Eine Umschuldung bedeutet: Sie lösen einen bestehenden Kredit mit einem neuen, günstigeren Darlehen ab. Ziel ist meist, Zinsen zu sparen, die monatliche Rate zu senken oder mehrere Kredite in einem Vertrag zu bündeln.
Wann lohnt sich eine Umschuldung?
Eine Umschuldung ist besonders interessant, wenn:
- Ihr aktueller Zinssatz deutlich über dem Marktniveau liegt
- Sie mehrere Ratenkredite parallel bedienen
- Ihre Bonität sich verbessert hat (z. B. höheres Einkommen, bessere Schufa)
- die Restlaufzeit noch lang genug ist, damit Zinsersparnis die Kosten übersteigt
Beispiel: So viel können Sie sparen
Restschuld: 15.000€, Restlaufzeit: 48 Monate
Alter Kredit: 8,9% → Rate ca. 372€, Restzinsen ca. 2.850€
Neuer Kredit: 5,5% → Rate ca. 349€, Restzinsen ca. 1.750€
Ersparnis: rund 1.100€ Zinsen – plus mehr Spielraum im Monatsbudget.
Kosten der Umschuldung nicht vergessen
Vor dem Wechsel prüfen Sie:
- Vorfälligkeitsentschädigung beim alten Kredit
- Bearbeitungs- oder Abschlusskosten beim neuen Anbieter
- Unterschied zwischen Soll- und Effektivzins
- ob Sondertilgungen im neuen Vertrag möglich sind
Nur wenn die Ersparnis diese Kosten übersteigt, lohnt sich die Umschuldung.

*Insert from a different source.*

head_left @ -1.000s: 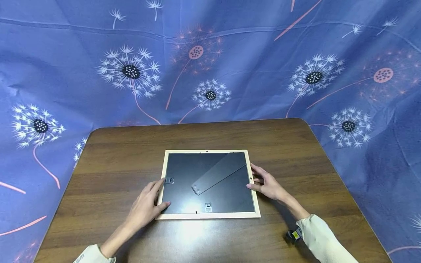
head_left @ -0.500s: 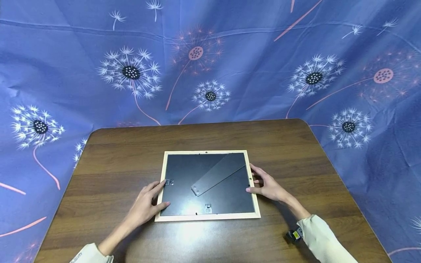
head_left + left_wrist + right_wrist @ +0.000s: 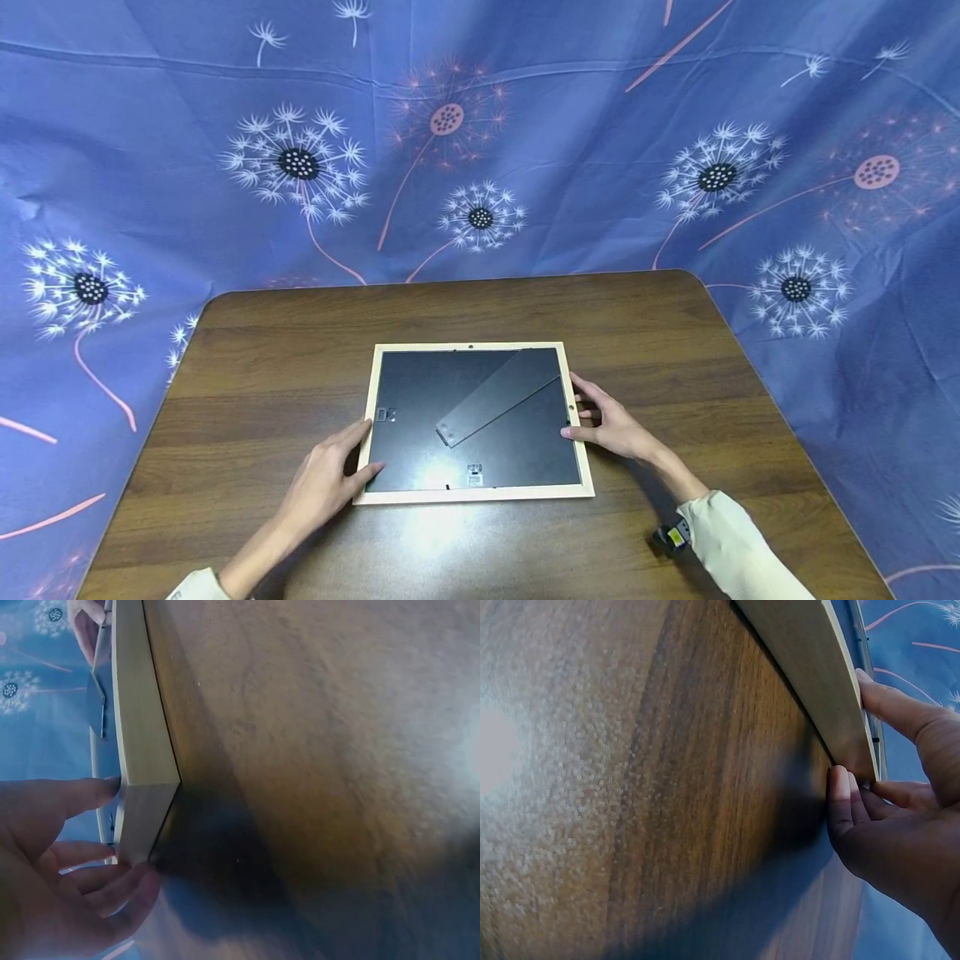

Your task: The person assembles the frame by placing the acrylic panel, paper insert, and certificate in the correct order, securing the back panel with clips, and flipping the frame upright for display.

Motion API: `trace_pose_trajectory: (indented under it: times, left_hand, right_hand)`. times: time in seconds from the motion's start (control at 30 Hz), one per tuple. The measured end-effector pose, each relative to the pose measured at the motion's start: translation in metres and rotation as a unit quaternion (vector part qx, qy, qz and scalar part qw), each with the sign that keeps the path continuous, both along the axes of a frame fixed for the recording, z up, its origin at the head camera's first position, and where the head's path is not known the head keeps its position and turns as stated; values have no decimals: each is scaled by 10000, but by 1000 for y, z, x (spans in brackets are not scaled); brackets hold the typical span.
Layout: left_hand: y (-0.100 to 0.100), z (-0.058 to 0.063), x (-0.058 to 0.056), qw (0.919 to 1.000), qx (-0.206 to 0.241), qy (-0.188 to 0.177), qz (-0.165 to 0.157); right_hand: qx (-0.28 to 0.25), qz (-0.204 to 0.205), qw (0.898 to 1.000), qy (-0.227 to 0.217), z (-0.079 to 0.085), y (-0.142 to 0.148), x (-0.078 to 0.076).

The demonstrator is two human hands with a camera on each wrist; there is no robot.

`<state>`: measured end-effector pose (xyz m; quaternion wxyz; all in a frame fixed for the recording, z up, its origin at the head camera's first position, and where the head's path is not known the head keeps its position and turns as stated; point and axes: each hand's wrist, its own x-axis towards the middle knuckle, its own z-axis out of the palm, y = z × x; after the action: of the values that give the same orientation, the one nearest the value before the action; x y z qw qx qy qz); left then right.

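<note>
A picture frame with a pale wooden border lies face down on the table. Its black backing board faces up, with a folded stand leg running diagonally across it. My left hand grips the left side near the front corner. In the left wrist view, that thumb presses the top edge while the fingers touch the outer side. My right hand pinches the right side, thumb on top and fingers against the outer face, as the right wrist view also shows. Small metal hangers sit at the front and left edges.
The brown wood-grain table extends around the frame on all sides. A blue curtain with dandelion prints hangs behind and beside it. A small black device is at the right sleeve's cuff.
My left fingers have slid back off the left hanger to the border's outer edge. The frame has shifted only very slightly. The right hand stays almost still.
</note>
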<state>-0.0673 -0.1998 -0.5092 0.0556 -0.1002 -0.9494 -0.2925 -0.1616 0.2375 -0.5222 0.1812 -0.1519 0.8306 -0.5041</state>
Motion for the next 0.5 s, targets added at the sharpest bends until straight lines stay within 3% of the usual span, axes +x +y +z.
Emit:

Schritt-für-Schritt: Kredit umschulden
- Restschuld und Restlaufzeit beim aktuellen Kredit erfragen
- Aktuelle Marktangebote vergleichen
- Mit einem Kreditrechner alte vs. neue Rate berechnen
- Gesamtkosten inkl. Ablösekosten gegenüberstellen
- Neuen Vertrag abschließen und Ablösung beauftragen
Mehrere Kredite zusammenfassen
Wer Dispo, Ratenkredit und ggf. einen weiteren Kredit parallel zahlt, kann durch Zusammenfassung oft den Durchschnittszins senken und den Überblick verbessern. Wichtig: Nicht die Laufzeit unnötig strecken, sonst steigen die Gesamtkosten wieder.